## WHAT YOU ARE ASKED TO DO
Of the material below, the lines to be retyped are those from the line containing "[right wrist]" through the line containing "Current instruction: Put", inclusive; reproduce them exactly.

## DATASET EXCERPT
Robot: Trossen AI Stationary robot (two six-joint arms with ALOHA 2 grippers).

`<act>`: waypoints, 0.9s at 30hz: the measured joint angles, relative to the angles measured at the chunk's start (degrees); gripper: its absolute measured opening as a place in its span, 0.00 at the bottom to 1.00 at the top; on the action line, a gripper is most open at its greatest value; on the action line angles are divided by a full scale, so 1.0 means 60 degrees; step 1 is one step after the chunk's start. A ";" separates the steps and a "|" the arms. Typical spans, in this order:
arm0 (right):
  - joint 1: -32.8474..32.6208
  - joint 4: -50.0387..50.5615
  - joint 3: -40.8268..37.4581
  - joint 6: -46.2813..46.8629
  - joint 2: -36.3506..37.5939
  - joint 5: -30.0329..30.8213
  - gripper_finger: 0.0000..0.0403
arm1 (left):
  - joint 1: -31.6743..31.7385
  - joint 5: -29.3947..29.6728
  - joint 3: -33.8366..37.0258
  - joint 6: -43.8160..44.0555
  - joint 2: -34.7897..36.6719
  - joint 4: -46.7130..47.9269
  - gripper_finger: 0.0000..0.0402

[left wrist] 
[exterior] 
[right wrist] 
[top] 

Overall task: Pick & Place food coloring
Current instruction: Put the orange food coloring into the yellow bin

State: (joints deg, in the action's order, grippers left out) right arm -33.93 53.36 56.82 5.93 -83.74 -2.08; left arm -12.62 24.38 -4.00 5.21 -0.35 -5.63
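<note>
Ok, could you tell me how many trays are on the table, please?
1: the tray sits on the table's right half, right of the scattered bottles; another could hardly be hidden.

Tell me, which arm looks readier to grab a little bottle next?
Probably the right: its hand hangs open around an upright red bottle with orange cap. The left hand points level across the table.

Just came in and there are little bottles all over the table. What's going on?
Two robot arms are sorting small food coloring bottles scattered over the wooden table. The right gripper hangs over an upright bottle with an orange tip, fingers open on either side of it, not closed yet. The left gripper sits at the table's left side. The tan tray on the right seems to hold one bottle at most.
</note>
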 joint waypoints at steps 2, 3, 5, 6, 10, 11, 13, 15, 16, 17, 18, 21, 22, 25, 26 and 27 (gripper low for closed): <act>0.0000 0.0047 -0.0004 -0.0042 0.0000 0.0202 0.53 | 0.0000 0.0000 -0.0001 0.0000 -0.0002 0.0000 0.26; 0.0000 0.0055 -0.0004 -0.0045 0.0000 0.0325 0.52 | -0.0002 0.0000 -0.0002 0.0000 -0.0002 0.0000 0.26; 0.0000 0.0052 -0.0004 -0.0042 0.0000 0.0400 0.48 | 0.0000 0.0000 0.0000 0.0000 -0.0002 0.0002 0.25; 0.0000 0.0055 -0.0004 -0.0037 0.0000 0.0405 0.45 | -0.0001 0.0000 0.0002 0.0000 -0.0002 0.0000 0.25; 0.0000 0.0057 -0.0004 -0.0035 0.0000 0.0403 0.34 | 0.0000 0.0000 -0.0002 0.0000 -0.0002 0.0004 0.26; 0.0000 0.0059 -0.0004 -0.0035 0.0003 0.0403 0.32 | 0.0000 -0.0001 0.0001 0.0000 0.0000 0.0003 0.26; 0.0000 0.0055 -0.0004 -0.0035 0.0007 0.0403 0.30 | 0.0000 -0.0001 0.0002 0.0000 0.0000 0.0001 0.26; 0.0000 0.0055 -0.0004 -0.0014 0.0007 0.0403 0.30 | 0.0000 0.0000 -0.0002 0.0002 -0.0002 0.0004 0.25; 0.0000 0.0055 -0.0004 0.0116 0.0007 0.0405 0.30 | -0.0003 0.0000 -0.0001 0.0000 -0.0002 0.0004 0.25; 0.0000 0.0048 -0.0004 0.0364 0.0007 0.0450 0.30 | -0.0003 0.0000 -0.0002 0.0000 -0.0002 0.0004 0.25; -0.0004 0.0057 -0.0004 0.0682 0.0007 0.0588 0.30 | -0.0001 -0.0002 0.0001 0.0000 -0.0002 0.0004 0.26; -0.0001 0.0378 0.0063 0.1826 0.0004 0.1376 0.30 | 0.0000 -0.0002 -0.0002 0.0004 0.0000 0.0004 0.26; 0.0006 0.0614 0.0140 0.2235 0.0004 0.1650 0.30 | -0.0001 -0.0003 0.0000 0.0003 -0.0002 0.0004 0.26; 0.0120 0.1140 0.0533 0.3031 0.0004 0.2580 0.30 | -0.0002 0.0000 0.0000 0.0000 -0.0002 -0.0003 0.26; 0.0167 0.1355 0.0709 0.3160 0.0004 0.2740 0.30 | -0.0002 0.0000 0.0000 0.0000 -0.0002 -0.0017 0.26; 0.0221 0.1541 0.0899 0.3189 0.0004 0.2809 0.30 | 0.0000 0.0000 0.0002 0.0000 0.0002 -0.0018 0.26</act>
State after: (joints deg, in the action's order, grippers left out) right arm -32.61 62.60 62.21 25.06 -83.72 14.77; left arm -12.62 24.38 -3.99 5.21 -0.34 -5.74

## EXERCISE RESULT
[right wrist] 
[top] 

Overall task: Pick & Place food coloring
Current instruction: Put the orange food coloring into the yellow bin

The exercise has been completed.